> [Problem description]: Although pictures appear in the data, the answer should contain only the lines from its start through the line with "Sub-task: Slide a", written out exactly.

> [The data]:

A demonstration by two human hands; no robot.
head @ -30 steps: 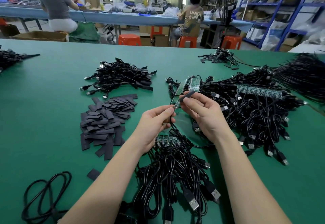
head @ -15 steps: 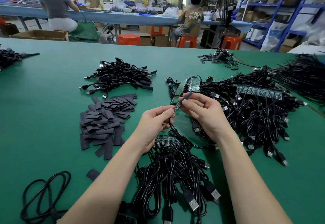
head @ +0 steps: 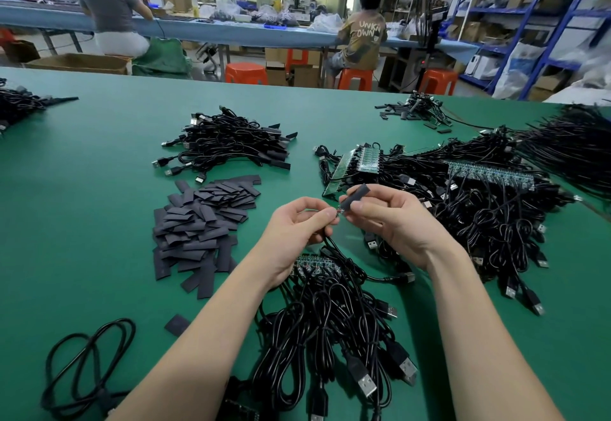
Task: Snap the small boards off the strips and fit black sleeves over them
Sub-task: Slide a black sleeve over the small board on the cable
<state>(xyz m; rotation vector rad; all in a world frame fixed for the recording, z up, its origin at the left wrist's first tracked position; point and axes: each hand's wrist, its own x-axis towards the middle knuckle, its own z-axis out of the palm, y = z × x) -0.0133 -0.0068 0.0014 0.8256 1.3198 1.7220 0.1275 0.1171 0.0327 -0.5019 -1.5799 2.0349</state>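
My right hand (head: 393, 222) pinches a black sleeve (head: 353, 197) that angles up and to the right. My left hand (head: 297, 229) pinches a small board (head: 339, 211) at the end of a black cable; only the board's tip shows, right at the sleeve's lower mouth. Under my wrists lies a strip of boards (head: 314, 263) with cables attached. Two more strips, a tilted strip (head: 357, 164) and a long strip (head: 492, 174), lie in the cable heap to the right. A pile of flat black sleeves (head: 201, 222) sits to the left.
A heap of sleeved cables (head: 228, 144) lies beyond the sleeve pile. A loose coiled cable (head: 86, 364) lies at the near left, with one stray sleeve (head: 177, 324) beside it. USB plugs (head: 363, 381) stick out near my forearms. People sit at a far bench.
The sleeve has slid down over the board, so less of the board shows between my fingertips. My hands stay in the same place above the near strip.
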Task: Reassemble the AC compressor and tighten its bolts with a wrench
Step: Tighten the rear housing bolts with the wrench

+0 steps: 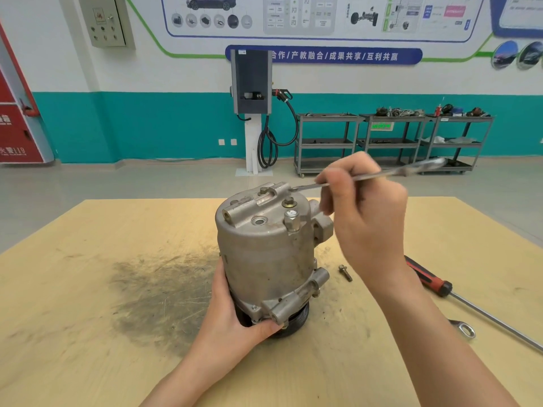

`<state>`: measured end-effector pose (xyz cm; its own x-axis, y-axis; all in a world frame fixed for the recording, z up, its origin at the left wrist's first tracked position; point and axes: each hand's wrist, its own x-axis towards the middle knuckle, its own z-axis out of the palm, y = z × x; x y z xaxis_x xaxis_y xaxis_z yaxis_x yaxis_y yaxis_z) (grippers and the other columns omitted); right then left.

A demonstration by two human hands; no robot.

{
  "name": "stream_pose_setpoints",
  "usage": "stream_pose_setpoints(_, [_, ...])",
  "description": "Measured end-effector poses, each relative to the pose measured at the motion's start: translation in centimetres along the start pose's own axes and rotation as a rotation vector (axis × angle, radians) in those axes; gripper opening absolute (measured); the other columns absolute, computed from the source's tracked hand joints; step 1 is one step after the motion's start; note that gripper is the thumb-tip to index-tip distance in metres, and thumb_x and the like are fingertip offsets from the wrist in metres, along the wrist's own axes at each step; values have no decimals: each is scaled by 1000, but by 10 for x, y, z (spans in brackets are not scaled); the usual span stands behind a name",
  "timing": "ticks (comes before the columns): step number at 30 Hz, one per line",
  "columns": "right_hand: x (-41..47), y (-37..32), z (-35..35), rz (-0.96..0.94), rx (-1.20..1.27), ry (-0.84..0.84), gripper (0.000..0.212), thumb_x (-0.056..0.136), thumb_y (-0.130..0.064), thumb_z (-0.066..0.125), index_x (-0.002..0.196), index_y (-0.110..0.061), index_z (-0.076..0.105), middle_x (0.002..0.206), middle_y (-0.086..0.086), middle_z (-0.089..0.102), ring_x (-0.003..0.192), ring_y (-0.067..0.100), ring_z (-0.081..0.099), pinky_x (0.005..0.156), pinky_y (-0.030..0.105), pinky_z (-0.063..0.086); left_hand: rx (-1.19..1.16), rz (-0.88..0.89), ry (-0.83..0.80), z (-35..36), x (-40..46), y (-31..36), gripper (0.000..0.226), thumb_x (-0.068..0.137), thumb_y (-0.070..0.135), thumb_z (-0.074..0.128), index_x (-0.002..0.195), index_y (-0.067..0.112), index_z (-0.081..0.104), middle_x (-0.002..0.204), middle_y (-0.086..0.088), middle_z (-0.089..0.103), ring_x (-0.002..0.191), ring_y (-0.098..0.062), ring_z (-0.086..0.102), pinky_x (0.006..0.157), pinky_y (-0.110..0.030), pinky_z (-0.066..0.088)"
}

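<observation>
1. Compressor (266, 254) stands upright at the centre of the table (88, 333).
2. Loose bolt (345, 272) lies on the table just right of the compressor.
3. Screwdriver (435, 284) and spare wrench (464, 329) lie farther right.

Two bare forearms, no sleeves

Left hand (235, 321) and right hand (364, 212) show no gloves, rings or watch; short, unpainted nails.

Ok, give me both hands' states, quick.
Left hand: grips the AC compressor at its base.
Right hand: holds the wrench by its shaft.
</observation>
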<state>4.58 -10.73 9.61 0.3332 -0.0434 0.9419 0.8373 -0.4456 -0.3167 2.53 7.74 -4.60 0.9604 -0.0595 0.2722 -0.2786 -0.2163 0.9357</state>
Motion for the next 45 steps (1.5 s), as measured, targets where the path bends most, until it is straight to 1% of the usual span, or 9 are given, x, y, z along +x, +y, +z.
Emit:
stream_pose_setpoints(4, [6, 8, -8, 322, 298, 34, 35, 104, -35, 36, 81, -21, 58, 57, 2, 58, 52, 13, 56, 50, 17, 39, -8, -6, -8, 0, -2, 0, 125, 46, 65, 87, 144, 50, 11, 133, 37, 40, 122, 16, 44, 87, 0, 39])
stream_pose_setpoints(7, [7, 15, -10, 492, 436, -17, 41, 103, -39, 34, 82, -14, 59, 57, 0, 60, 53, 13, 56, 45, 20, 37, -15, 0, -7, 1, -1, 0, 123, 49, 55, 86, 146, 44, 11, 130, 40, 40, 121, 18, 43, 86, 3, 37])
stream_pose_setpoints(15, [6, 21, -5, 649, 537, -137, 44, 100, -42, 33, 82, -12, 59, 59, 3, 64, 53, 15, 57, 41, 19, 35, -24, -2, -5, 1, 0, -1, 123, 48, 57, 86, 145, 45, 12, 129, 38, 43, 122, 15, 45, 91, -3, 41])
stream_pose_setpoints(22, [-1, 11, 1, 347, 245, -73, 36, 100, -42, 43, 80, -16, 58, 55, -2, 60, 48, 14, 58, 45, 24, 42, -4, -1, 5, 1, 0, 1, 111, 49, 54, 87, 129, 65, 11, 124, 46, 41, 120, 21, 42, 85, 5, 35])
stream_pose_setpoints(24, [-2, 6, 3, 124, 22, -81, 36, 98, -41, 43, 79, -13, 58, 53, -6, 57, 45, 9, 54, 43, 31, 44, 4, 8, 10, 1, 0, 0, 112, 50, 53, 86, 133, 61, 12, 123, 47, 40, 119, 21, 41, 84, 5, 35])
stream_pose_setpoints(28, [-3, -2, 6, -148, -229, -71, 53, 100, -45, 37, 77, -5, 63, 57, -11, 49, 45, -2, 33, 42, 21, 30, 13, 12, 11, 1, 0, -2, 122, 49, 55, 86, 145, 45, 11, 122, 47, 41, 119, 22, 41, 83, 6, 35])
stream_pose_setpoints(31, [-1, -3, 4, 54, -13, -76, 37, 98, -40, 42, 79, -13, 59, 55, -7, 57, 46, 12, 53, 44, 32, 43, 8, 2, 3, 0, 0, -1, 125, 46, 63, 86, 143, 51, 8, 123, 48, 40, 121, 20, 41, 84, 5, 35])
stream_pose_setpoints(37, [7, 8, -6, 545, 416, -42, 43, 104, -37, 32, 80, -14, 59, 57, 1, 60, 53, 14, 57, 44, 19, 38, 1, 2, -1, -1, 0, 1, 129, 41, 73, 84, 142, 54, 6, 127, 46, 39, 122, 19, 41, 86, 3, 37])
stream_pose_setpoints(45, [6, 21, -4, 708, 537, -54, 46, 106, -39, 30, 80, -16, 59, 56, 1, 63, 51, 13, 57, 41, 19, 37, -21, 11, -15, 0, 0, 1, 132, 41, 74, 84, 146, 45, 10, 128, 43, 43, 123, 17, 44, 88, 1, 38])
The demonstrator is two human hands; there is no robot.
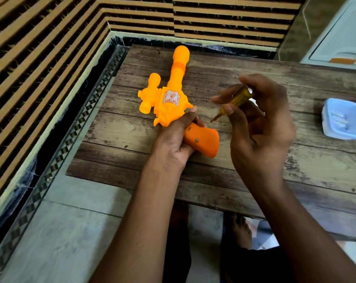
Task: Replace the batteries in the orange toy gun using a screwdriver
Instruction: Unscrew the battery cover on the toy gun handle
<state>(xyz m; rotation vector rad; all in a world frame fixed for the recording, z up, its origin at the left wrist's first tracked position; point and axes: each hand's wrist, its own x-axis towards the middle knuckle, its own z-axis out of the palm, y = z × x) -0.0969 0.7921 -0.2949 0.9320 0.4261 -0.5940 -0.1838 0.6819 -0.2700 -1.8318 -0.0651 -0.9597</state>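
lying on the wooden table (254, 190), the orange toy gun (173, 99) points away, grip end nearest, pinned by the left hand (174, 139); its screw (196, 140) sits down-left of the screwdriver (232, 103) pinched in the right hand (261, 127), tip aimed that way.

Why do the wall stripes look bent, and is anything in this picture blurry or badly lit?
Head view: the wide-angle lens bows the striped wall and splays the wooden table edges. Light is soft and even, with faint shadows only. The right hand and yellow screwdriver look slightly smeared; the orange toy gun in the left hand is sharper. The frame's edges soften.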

> [Response area]:
A demonstration by two human hands; no robot.
head @ -30 steps: 
head @ -15 steps: 
head @ +0 steps: 
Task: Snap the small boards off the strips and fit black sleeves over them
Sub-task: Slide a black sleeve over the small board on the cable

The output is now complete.